Recorded information -

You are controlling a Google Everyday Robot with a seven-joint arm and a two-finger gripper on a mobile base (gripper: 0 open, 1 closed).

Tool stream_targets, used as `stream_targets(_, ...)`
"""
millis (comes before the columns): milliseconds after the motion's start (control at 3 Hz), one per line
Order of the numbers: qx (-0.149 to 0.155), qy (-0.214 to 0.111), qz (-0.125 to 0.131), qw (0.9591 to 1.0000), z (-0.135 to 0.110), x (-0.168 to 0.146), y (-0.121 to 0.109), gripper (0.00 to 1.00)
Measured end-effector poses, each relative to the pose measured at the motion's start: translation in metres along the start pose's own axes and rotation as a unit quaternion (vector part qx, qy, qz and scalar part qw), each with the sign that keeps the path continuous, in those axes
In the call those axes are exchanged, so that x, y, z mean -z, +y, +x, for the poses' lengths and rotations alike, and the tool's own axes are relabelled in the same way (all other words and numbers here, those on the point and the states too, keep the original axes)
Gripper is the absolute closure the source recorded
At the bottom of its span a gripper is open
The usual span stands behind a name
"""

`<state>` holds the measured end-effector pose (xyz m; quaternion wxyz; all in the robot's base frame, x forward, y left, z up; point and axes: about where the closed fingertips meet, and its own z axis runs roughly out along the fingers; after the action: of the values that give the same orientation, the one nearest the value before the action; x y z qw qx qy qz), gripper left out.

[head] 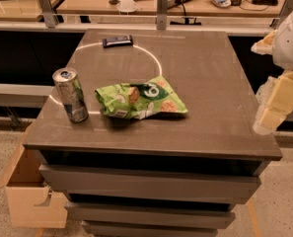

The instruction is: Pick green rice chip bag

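The green rice chip bag (140, 100) lies crumpled and flat near the middle of the brown tabletop (205, 78), its dark green round logo facing up. My gripper (274, 105) hangs at the right edge of the view, just beyond the table's right edge. It is well to the right of the bag and holds nothing that I can see. The white arm (290, 41) rises above it.
A silver-green drink can (70, 94) stands upright left of the bag. A small dark flat bar (117, 41) lies at the table's far side. A cardboard box (27, 191) sits on the floor at the lower left. Desks with clutter stand behind.
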<state>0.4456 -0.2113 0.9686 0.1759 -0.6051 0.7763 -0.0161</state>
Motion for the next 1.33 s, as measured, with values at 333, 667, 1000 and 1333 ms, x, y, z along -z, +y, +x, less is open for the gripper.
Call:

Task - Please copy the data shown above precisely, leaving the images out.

Reply -
You are controlling a Google Everyday Robot with a seven-joint arm and a two-finger gripper on a mobile base (gripper: 0 open, 1 closed).

Tool stream_targets, used as `stream_targets(_, ...)`
"""
millis (comes before the columns): milliseconds after the motion's start (control at 3 Hz), one per line
Order of the numbers: qx (-0.149 to 0.155), qy (-0.214 to 0.111), qz (-0.125 to 0.131), qw (0.9591 to 1.0000), z (-0.135 to 0.110), x (-0.168 to 0.146), y (-0.121 to 0.109), gripper (0.00 to 1.00)
Measured end-effector poses, each relative to the pose measured at the motion's start: translation in metres along the start pose's own axes and rotation as a unit quaternion (vector part qx, qy, qz and scalar part qw), each with the sign that keeps the path continuous, in those axes
In the call those axes are exchanged, so that x, y, z mean -z, +y, +x, for the poses' lengths and rotations alike, and the tool's own axes are relabelled in the same way (all other words and numbers here, those on the point and the states too, keep the original axes)
Gripper is the absolute closure the source recorded
At the bottom of its span a gripper is open
The usual span stands behind a name
"""

`<state>` holds the measured end-effector pose (xyz m; quaternion wxyz; all in the robot's base frame, x forward, y left, z up; point and axes: about where the closed fingertips meet, and its own z axis runs roughly out along the fingers; after the action: of the values that give the same orientation, the one nearest the value before the action; x y z qw qx qy qz), gripper left out.

[head] 

The instruction is: Pick green rice chip bag

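The green rice chip bag (140, 100) lies crumpled and flat near the middle of the brown tabletop (205, 78), its dark green round logo facing up. My gripper (274, 105) hangs at the right edge of the view, just beyond the table's right edge. It is well to the right of the bag and holds nothing that I can see. The white arm (290, 41) rises above it.
A silver-green drink can (70, 94) stands upright left of the bag. A small dark flat bar (117, 41) lies at the table's far side. A cardboard box (27, 191) sits on the floor at the lower left. Desks with clutter stand behind.
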<state>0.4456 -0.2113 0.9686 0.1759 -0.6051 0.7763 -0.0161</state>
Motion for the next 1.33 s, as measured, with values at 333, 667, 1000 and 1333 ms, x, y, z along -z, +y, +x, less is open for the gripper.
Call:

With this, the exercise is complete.